Modern Art : The Card Game

Official adaptation of the Card Game Modern Art from Reiner Knizia on iPhone and iPad (universal app).

Links : itunes


One Response to Modern Art : The Card Game

  1. P. Mumford says:

    This is a game of buying and selling art at auctions. Every player is a gallerist or museum collector who has a “hand” of paintings (cards) to sell. Every turn has an auction for one or more paintings. The paintings themselves are ludicrously bad. The whole game plays like a big send-up of the contemporary art world. A “market” for a priviously unknown artist named “Lite Metal” will suddenly appear in a given “auction season”. Lite metal’s work may skyrocket in value that season, only to collapse in the next season, if Lite Metal has inexplicably become “so last year”. Or, depending on players’ hands, Lite Metal’s work may continue to appreciate season after season, to undreamed of values, making some players fabulously rich!

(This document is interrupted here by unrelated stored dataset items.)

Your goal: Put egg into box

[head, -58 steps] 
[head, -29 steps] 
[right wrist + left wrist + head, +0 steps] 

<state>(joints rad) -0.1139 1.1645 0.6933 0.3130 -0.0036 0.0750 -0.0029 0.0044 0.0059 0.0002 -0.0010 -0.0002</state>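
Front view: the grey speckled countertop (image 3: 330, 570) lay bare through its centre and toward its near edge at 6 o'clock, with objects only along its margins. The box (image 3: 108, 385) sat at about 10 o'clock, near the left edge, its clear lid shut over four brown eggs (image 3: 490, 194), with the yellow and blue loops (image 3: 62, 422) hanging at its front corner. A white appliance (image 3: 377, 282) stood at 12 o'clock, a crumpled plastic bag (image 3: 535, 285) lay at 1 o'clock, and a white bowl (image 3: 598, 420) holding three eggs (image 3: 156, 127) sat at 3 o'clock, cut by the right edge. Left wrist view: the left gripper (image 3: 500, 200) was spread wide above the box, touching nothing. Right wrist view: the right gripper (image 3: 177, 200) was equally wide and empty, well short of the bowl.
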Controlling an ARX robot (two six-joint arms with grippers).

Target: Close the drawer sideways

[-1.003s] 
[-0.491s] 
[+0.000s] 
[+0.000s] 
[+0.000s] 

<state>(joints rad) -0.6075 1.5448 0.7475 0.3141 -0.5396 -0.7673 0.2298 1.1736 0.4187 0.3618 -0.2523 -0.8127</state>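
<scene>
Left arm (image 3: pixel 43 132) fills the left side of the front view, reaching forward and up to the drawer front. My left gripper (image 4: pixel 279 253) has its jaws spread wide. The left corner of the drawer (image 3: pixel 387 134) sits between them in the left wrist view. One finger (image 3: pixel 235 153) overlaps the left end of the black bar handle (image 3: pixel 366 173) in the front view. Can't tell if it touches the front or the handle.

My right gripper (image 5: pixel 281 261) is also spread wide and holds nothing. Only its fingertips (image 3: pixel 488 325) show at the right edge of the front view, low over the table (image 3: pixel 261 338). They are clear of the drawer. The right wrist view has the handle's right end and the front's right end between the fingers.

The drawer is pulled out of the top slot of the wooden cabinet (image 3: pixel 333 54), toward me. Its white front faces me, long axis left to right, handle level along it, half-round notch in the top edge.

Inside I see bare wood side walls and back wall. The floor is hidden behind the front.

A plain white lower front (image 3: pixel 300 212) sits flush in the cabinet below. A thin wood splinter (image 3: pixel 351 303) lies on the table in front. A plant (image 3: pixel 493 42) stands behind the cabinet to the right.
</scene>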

    When I first played this I had the impression that aggressive bidding for art was they key to success. Then it became very obvious that it was a disasterous strategy. Then I discovered that sometimes aggressive bidding was useful. It all depands on who you are bidding aginst, and whether they are modest or aggressive bidders. Etc. Every time I play this it seems that I perceive a new depth of strategy that was invisible to me before.

    This is one of Reinier Knizia’s earlier games, dating from 1992. I’ve only been playing this for two months however. It consists of not much more than a deck of cards and some poker chips. There is an appealing simplicity to Modern Art. My son who is not all that crazy about games (compared to me anyway) loves this game, because it does NOT have pages and pages of fiddly rules. It is very direct.

    Modern Art also encourages role-playing. My other son likes to announce his auctions in a hilarious German accent when he plays the Berlin collector. Ultra-snobby New York auctions are common, as are the auctions from Paris.

    Considering the price of this delightful game, about twenty bucks, and the many evenings of out and out laughter and competition it provides, it has to be the best bargain in boardgames out there.